SingleTargetObjective

class baybe.objectives.single.SingleTargetObjective[source]

Bases: Objective

An objective focusing on a single target.

Public methods

__init__(target)

Method generated by attrs for class SingleTargetObjective.

from_dict(dictionary)

Create an object from its dictionary representation.

from_json(string)

Create an object from its JSON representation.

to_dict()

Create an object's dictionary representation.

to_json()

Create an object's JSON representation.

transform([df, allow_missing, allow_extra, data])

Transform target values from experimental to computational representation.

Public attributes and properties

targets

The targets included in the objective.

__init__(target: Target)

Method generated by attrs for class SingleTargetObjective.

For details on the parameters, see Public attributes and properties.

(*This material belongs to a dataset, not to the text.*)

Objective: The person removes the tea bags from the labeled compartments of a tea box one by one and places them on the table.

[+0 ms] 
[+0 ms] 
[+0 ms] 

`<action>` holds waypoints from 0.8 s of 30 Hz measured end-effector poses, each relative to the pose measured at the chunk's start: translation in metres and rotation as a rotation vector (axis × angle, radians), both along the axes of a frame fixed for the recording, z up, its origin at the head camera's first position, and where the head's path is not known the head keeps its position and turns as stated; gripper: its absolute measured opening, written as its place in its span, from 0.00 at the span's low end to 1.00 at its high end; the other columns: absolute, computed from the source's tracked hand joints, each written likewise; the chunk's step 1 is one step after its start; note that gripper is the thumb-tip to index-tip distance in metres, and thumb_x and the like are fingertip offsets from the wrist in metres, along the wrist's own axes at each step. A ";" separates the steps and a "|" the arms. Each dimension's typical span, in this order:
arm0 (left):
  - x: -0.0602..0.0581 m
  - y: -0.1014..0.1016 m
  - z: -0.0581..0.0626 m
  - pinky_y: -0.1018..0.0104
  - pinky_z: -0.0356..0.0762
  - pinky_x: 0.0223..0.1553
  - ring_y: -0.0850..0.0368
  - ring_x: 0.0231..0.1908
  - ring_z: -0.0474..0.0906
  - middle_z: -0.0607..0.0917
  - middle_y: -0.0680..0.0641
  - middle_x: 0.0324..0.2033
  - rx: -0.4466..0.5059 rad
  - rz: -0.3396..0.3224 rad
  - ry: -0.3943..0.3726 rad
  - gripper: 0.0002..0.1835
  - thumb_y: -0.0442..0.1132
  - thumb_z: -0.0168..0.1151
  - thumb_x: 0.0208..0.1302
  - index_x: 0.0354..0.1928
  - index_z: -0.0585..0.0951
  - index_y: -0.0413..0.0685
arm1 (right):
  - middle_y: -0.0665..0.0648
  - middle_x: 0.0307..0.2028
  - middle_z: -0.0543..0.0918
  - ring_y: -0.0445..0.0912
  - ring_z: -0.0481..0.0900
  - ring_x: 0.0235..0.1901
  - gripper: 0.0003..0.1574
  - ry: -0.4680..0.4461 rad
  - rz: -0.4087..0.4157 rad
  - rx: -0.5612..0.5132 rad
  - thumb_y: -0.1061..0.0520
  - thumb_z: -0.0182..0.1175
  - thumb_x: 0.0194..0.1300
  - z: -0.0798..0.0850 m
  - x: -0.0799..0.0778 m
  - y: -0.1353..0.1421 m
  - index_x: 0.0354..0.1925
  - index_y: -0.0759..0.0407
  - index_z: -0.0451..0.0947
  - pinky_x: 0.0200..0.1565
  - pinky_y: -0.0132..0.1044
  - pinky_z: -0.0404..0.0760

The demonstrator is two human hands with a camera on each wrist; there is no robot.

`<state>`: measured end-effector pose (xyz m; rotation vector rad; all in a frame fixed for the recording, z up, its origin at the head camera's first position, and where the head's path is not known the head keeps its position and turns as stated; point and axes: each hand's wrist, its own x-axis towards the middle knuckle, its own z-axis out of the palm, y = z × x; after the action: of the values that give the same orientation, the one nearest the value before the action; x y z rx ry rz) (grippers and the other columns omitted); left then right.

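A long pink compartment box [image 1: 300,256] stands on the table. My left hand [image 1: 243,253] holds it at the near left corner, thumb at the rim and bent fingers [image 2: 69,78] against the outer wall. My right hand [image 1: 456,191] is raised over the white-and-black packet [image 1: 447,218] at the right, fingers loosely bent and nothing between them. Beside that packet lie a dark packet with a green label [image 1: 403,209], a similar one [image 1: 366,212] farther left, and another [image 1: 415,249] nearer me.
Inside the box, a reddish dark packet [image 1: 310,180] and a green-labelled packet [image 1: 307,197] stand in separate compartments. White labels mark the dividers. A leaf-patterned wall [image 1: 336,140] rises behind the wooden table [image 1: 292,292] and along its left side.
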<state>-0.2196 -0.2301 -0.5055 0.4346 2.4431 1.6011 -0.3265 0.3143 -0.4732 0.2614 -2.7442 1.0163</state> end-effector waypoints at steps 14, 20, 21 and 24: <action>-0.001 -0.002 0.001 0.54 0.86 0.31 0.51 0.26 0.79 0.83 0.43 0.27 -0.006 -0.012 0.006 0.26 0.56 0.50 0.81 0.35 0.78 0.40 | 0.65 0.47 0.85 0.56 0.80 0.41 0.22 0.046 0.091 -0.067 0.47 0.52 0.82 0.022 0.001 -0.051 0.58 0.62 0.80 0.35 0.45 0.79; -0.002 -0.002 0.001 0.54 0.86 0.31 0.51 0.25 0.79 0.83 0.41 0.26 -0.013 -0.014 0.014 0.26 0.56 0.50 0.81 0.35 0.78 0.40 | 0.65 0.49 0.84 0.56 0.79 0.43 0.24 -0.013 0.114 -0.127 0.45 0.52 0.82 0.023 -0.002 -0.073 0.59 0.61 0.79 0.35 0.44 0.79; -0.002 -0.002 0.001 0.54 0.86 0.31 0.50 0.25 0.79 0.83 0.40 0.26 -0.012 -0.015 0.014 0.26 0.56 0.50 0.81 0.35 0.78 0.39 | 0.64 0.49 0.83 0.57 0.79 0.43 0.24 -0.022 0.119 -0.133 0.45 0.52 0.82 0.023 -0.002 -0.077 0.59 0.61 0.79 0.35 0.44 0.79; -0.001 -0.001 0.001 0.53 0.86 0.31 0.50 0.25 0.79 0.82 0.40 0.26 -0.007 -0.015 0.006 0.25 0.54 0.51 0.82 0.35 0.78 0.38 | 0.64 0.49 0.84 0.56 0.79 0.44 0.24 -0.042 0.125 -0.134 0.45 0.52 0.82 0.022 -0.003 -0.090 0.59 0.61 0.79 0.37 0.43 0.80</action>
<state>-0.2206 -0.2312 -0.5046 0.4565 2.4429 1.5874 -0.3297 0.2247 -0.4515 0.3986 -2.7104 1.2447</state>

classmethod from_dict(dictionary: dict)

Create an object from its dictionary representation.

Parameters:

dictionary (dict) – The dictionary representation.

Return type:

TypeVar(_T)

Returns:

The reconstructed object.

classmethod from_json(string: str)

Create an object from its JSON representation.

Parameters:

string (str) – The JSON representation of the object.

Return type:

TypeVar(_T)

Returns:

The reconstructed object.

to_dict()

Create an object’s dictionary representation.

Return type:

dict

to_json()

Create an object’s JSON representation.

Return type:

str

Returns:

The JSON representation as a string.

transform(df: DataFrame | None = None, /, *, allow_missing: bool = False, allow_extra: bool | None = None, data: DataFrame | None = None)[source]

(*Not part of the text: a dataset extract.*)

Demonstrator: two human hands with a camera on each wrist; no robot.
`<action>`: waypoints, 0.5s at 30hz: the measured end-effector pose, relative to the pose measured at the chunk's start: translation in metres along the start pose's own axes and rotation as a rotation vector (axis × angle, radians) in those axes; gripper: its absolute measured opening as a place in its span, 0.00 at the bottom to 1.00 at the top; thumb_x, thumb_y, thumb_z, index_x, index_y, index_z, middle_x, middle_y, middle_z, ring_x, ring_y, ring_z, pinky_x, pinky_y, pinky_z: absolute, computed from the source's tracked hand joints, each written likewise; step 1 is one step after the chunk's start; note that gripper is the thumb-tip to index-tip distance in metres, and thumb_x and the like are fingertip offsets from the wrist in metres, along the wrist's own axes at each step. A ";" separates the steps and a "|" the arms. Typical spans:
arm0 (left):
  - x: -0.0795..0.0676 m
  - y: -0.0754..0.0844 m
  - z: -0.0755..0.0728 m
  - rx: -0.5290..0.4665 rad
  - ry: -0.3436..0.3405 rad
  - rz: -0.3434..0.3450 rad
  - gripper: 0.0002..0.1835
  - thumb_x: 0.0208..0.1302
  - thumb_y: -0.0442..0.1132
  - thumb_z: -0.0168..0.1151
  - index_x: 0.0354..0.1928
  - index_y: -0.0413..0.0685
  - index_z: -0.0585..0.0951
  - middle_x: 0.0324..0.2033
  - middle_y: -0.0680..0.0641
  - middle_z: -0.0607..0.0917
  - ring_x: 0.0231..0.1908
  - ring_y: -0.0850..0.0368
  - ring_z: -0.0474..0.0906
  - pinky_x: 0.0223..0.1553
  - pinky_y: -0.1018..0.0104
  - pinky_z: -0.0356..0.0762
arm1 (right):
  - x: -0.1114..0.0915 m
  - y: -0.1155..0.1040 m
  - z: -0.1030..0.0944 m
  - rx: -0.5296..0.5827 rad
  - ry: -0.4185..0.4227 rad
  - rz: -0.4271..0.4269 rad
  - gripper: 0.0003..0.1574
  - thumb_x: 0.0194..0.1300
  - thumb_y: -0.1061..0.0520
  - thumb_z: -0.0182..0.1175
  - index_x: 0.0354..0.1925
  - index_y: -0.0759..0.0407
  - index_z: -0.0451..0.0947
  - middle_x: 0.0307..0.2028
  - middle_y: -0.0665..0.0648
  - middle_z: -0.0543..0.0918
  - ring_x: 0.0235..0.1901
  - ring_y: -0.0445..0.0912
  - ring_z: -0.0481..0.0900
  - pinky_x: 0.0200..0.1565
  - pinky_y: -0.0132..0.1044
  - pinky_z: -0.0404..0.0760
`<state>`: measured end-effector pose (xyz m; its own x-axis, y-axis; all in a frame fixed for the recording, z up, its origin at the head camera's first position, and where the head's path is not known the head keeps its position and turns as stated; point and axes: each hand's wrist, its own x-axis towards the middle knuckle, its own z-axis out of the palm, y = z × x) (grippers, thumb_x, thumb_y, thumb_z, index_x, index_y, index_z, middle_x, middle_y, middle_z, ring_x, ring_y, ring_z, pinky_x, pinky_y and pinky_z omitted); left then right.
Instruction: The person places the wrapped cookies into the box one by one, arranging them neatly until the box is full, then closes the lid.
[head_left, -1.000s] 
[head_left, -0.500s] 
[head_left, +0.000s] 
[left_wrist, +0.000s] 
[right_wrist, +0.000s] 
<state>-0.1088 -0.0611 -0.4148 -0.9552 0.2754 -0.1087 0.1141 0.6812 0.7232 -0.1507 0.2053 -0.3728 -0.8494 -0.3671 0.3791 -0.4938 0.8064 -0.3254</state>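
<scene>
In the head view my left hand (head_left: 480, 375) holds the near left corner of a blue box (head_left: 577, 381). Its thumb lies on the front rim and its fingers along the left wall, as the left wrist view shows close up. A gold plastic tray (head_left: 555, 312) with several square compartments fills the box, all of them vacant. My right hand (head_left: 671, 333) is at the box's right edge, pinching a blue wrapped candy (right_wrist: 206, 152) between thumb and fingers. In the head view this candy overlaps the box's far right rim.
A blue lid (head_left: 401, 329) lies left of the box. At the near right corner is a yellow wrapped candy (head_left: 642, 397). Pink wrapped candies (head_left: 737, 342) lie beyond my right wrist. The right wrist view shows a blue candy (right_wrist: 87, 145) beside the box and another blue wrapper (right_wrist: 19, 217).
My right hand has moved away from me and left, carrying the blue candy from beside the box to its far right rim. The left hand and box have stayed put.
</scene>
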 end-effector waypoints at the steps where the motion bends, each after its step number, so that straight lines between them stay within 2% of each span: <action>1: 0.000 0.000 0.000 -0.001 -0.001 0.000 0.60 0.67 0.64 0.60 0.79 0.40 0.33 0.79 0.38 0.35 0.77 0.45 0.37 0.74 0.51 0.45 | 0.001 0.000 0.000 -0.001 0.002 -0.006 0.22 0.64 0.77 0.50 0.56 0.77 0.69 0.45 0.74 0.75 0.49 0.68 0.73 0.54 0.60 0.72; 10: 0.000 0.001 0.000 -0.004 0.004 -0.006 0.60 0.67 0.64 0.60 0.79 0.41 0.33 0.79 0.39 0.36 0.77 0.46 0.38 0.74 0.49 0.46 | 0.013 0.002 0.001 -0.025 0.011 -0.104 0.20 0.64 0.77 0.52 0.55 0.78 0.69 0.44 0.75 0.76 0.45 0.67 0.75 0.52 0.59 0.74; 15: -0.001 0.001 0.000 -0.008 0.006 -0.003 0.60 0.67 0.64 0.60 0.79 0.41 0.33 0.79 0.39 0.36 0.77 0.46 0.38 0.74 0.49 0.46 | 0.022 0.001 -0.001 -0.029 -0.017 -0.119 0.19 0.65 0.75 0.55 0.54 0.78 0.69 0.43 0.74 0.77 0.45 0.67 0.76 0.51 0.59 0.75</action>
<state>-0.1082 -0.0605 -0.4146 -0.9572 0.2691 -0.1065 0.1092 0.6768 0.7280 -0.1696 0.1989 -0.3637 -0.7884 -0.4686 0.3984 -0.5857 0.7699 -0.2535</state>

Transform target values from experimental to computational representation.

Parameters:
  • df (Optional[DataFrame]) – The dataframe to be transformed. The allowed columns of the dataframe are dictated by the allow_missing and allow_extra flags.

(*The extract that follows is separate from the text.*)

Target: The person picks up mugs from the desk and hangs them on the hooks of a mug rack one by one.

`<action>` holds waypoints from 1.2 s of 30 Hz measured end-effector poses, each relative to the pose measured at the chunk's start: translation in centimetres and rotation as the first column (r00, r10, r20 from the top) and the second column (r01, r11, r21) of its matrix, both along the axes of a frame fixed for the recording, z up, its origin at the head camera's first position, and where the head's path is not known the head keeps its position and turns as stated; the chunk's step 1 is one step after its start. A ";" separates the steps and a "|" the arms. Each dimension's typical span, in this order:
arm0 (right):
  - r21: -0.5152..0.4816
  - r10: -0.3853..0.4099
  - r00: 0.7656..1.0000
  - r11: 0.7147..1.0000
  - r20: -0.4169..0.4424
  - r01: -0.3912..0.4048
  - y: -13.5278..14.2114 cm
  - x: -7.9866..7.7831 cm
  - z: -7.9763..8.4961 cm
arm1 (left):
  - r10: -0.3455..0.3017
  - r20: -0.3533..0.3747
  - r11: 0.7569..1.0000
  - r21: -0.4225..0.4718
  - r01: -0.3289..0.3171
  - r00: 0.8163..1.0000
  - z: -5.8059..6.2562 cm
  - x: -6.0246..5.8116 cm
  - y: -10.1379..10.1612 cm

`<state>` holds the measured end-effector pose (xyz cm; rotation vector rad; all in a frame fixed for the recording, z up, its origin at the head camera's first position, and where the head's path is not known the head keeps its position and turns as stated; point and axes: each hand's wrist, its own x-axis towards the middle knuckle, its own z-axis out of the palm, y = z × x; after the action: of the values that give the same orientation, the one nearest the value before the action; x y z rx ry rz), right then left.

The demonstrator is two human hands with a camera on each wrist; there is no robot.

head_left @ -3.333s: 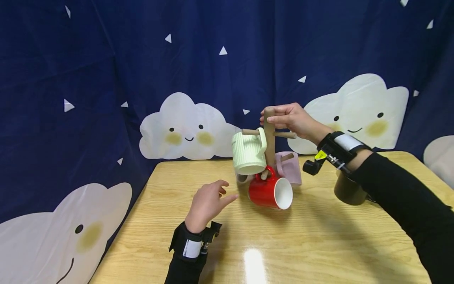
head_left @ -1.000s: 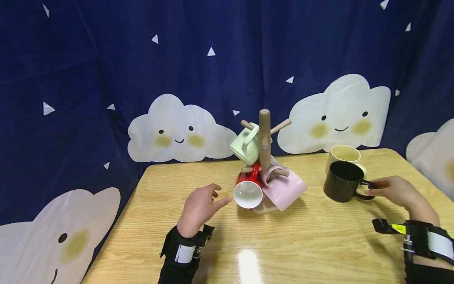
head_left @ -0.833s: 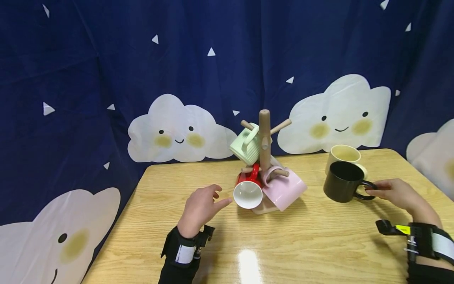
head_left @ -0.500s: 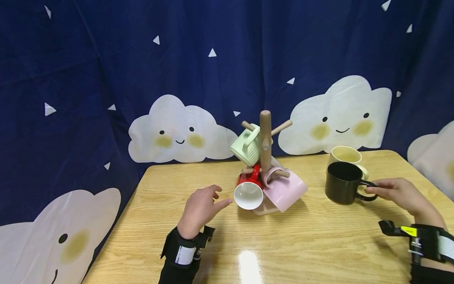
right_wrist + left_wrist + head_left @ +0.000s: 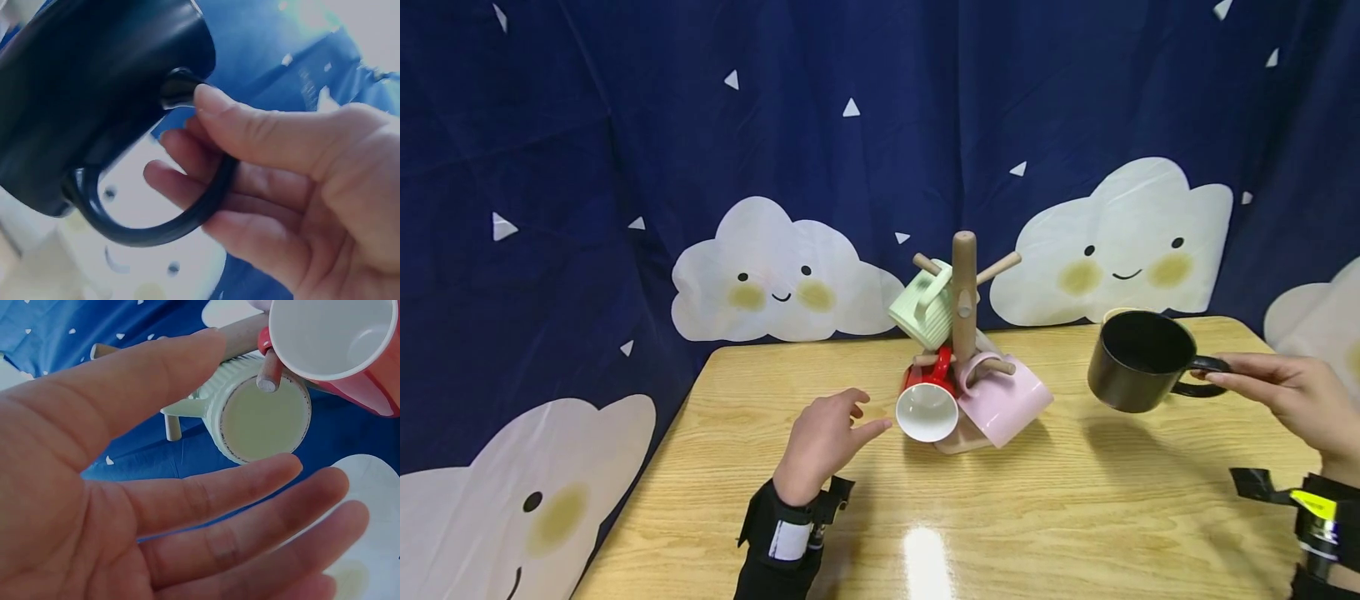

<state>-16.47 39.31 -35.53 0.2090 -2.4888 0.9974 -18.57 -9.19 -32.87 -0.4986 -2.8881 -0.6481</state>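
My right hand [image 5: 1292, 396] pinches the handle of a black mug [image 5: 1138, 367], which hangs upright above the table with its shadow below. In the right wrist view the thumb and fingers [image 5: 262, 131] grip the mug's handle [image 5: 156, 234]. A wooden mug tree [image 5: 965, 292] stands mid-table. On its pegs hang a pale green mug [image 5: 928, 312], a red mug [image 5: 927, 400] with white inside, and a pink mug [image 5: 1003, 400]. My left hand [image 5: 823, 442] hovers left of the red mug, fingers relaxed, touching nothing. The left wrist view shows its spread fingers [image 5: 244, 544].
A cream mug [image 5: 1116, 312] stands behind the black mug, mostly hidden by it. One upper peg [image 5: 1000, 267] points right and bears no mug. The wooden table [image 5: 1037, 517] backs onto a dark blue curtain [image 5: 820, 50] with cloud faces.
The right hand has left the mug tree, which has turned, and has taken the black mug by its handle. Most recently it has raised that mug off the table. The left hand stays put.
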 end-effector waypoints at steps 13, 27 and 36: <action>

  • allow_missing (bool) – If False, each target of the objective must have exactly one corresponding column in the given dataframe. If True, the dataframe may contain only a subset of target columns.

  • allow_extra (Optional[bool]) – If False, each column present in the dataframe must correspond to exactly one target of the objective. If True, the dataframe may contain additional non-target-related columns, which will be ignored.

Return type:

DataFrame

Returns:

A corresponding dataframe with the targets in computational representation.

property targets: tuple[Target, ...]

The targets included in the objective.